#### [PROBLEM TO WORK ON]
Transcribe the data below in full, exactly.

Start of SOURCE DATA

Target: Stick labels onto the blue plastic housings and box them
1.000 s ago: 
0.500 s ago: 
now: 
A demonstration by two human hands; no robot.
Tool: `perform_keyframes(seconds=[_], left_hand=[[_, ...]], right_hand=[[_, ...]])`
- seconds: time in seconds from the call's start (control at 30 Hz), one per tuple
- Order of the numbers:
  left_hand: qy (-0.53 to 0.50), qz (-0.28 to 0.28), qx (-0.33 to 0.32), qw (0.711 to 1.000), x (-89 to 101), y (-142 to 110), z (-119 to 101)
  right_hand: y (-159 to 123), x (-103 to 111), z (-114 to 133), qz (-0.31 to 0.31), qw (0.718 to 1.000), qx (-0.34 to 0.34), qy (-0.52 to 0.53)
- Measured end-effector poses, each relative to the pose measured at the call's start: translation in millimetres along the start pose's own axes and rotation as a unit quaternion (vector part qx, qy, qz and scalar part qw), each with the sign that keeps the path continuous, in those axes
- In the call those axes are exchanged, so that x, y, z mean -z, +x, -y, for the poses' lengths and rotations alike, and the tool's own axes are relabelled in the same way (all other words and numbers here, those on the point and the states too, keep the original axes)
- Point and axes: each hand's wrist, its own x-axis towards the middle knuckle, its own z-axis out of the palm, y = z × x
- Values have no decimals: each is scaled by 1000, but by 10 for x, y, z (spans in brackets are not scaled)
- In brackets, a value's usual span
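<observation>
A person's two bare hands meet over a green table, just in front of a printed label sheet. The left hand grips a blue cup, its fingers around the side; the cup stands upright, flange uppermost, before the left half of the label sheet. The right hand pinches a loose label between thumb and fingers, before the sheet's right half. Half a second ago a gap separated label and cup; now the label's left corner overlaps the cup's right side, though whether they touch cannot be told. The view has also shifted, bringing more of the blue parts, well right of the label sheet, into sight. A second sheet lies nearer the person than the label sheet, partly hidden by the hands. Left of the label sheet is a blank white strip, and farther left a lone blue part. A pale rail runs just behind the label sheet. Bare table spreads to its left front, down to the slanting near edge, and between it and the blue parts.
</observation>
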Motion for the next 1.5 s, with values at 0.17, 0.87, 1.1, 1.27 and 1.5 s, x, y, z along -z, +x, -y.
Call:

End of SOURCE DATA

#### [EXERCISE SOLUTION]
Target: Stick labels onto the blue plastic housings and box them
1.000 s ago: 
0.500 s ago: 
now: 
A demonstration by two human hands; no robot.
Tool: `perform_keyframes(seconds=[_], left_hand=[[_, ...]], right_hand=[[_, ...]])`
- seconds: time in seconds from the call's start (control at 30 Hz), one per tuple
- Order of the numbers:
  left_hand: qy (-0.53 to 0.50), qz (-0.28 to 0.28), qx (-0.33 to 0.32), qw (0.711 to 1.000), x (-89 to 101), y (-142 to 110), z (-119 to 101)
  right_hand: y (-159 to 123), x (-103 to 111), z (-114 to 133), qz (-0.31 to 0.31), qw (0.718 to 1.000), qx (-0.34 to 0.34), qy (-0.52 to 0.53)
- Measured end-effector poses, each relative to the pose measured at the call's start: translation in millimetres along the start pose's own axes and rotation as a unit quaternion (vector part qx, qy, qz and scalar part qw), each with the sign that keeps the path continuous, in those axes
- In the call those axes are exchanged, so that x, y, z mean -z, +x, -y, for the poses' lengths and rotations alike, and the tool's own axes are relabelled in the same way (all other words and numbers here, those on the point and the states too, keep the original axes)
- Point and axes: each hand's wrist, its own x-axis towards the middle knuckle, its own z-axis out of the palm, y = z × x
- Values have no decimals: each is scaled by 1000, but by 10 for x, y, z (spans in brackets are not scaled)
- In brackets, a value's usual span
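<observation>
A person's two bare hands meet over a green table, just in front of a printed label sheet. The left hand grips a blue cup, its fingers around the side; the cup stands upright, flange uppermost, before the left half of the label sheet. The right hand pinches a loose label between thumb and fingers, before the sheet's right half. Half a second ago a gap separated label and cup; now the label's left corner overlaps the cup's right side, though whether they touch cannot be told. The view has also shifted, bringing more of the blue parts, well right of the label sheet, into sight. A second sheet lies nearer the person than the label sheet, partly hidden by the hands. Left of the label sheet is a blank white strip, and farther left a lone blue part. A pale rail runs just behind the label sheet. Bare table spreads to its left front, down to the slanting near edge, and between it and the blue parts.
</observation>
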Motion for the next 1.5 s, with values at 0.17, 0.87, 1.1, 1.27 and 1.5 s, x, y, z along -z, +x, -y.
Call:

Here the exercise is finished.